Article: “The Semantic Web: The Origins of Artificial Intelligence Redux”

Just read a very interesting article from Harry Halpin, whose work stays at the borderline between history of science (of computer science especially I gather) and (S)Web development. I think it should be a must-read for all SW practitioners, so to understand where we (yes – I’m part of them..) stand in relation to the past…

The article dates back to 2004, but the insights you’ll find there are (unfortunately) still valid today. For example, the problems the SW inherits from AI, but hardly recognizes as such in this newest community(here i just outline them – have a look at the paper for their specifications):

  • knowledge representation problem
  • higher order problem
  • abstraction problem
  • frame problem
  • symbol-grounding problem
  • problem of trust

None of this has been solved yet – although apparently the ontologies in the SW are increasing in both number and size… how come? Of course, that’s what the research is about, tryin to solve unsolved problems, but what the heck, shouldn’t we already be aware of their status as “VERY OLD PROBLEMS”?
Think of an ideal world where, as you polish up your SW-paper, on the side of the ACM category descriptor, you should also explicitly mention what problem you are tackling. Mmmmmm too dangerous.. don’t know how many papers would be classified as “novel” or “interesting”, then…
As Halpin says (quoting Santayana) “those who do not remember the past are condemned to repeat it”.
I agree. And I also agree on this conclusion, which I entirely report:

Engineering or Epistemology?

The Semantic Web may not be able to solve many of these problems. Many Semantic Web researchers pride themselves on being engineers as opposed to artificial intelligence researchers, logicians, or philosophers, and have been known to believe that many of these problems are engineering problems. While there may be suitable formalizations for time and ways of dealing with higher-order logic, the problems of knowledge representation and abstraction appear to be epistemological characteristics of the world that are ultimately resistant to any solution. It may be impossible to solve some of these problems satisfactorily, yet having awareness of these problems can only help the development of the Web.

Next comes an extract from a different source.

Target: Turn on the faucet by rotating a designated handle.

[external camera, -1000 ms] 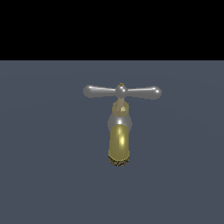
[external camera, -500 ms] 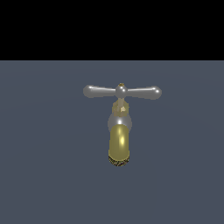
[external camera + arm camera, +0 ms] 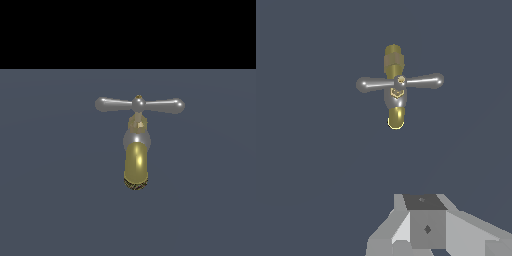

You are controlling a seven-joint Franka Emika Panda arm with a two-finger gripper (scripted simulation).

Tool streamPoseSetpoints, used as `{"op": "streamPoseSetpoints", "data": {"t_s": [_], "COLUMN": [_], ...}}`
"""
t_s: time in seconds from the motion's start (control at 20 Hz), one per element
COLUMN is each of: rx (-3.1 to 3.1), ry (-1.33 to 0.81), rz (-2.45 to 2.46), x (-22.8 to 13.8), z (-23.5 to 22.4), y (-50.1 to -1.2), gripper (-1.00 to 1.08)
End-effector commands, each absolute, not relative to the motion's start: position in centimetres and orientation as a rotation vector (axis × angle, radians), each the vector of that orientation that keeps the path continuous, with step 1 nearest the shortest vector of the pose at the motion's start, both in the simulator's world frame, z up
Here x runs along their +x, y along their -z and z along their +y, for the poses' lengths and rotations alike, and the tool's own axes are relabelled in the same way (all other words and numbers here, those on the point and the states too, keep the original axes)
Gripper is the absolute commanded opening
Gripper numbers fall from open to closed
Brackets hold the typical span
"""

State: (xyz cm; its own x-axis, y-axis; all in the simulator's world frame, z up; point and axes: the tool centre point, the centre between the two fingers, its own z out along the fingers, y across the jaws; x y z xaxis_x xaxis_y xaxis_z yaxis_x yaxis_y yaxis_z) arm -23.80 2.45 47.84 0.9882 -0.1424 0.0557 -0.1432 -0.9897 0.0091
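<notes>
Plainly, scene: a single small tap stands alone on a flat slate-grey floor (image 3: 50, 200), with a black band across the upper part of the exterior view.
Faucet: the faucet (image 3: 136, 150) sits just right of centre in the exterior view; in the wrist picture it lies in the upper middle (image 3: 396, 90), well apart from the gripper.
Spout: a rounded brass-gold spout (image 3: 136, 165) points down toward the lower part of the exterior frame, ending in a darker, rough-looking rim.
Neck: a silver bulbous neck (image 3: 137, 135) joins the spout to the top bar, with a small gold fitting on it.
Handle: the handle (image 3: 139, 105) is a slim silver crossbar lying level, side to side, across the top of the tap, wider than the spout; its two arms end in rounded knobs and meet at a central ball hub. In the wrist picture it also lies crosswise (image 3: 400, 82).
Gripper: only grey and white blocky housing of the gripper (image 3: 426, 227) shows at the lower edge of the wrist picture; its fingertips are out of sight, so I cannot tell whether it is released or clenched. It touches nothing.
Containers: no vessel shows in either view.
</notes>
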Motion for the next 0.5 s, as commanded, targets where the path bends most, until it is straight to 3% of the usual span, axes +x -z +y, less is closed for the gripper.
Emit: {"op": "streamPoseSetpoints", "data": {"t_s": [0.0,0.45], "rx": [3.113,3.068], "ry": [-0.083,-0.072], "rz": [-0.307,-0.627], "x": [-23.2,-20.7], "z": [3.2,5.8], "y": [-46.8,-42.9], "gripper": [-1.00,-1.00]}}
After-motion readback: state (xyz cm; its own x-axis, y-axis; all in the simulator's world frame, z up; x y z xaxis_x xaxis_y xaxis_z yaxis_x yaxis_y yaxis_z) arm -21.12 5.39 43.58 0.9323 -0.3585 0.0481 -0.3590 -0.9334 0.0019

In a related and *extremely* funny rant Drew McDermott, in a 1981 paper called Artificial intelligence meets natural stupidity, is certainly not aware of the forthcoming semantic web-wave of illusions, but certainly points out a few common mistakes we could recognize also nowadays… it’s a relaxing reading , but very competent.. I just report the final “benediction“, in which he describes the major “methodological and substantive issues over which we have stumbled”:

1. The insistence of AI people that an action is a change of state of the world or a world model, and that thinking about actions amounts to •stringing state changes together to accomplish a big state change. This seems to me not an oversimplification, but a false start. How many of your actions can be characterized as state changes, or are even performed to effect state changes? How many of a program’s actions in problem solving? (NOt the actions it strings together, but the actions it takes, like “trying short strings first”, or “assuming the block is where it’s supposed to be”.)
2. The notion that a semantic network is a network. In lucid moments, network hackers realize that lines drawn between nodes stand for pointers, that almost everything in an AI program is a pointer, end that any list structure could be drawn as a network, the choice of what to call node and what to call link being arbitrary. Their lucid moments are few.
3. The notion that a semantic network is semantic.
4. Any indulgence in the “procedural-declarative” controversy. Anyone who hasn’t figured this “controversy” out yet should be considered to have missed his chance, and be banned from talking about it. Notice that at Carnegie-Mellon they haven’t worried too much about this dispute, and haven’t suffered at all.
5. The idea that because you can see your way through a problem space, your program can: the “wishful control structure” problem.

………. I couldn’t resist from adding also a reference (suggested by KMi’s mate Laurian) to a paper by Peter Gardenfors written for FOIS2004, titled “How to make the Semantic Web more semantic” . He’s proposing a novel and less-symbolic approach to knowledge representation, and the overall spirit of the paper matches the the quote from Santayana mentioned above. The conclusion reads as follows:

It is slightly discomforting to read that the philosopher John Locke already in 1690 formulated the problem of describing the structure of our semantic knowledge in his Essay Concerning Human Understanding: “[M]en are far enough from having agreed on the precise number of simple ideas or qualities belonging to any sort of things, signified by its name. Nor is it a wonder; since it requires much time, pains, and skill, strict inquiry, and long examination to find out what, and how many, those simple ideas are, which are constantly and inseparably united in nature, and are always to be found together in the same subject.” ([25], book III, chapter VI, 30) Even though our knowledge has advanced a bit since then, we still face the same problems in the construction of the Semantic Web.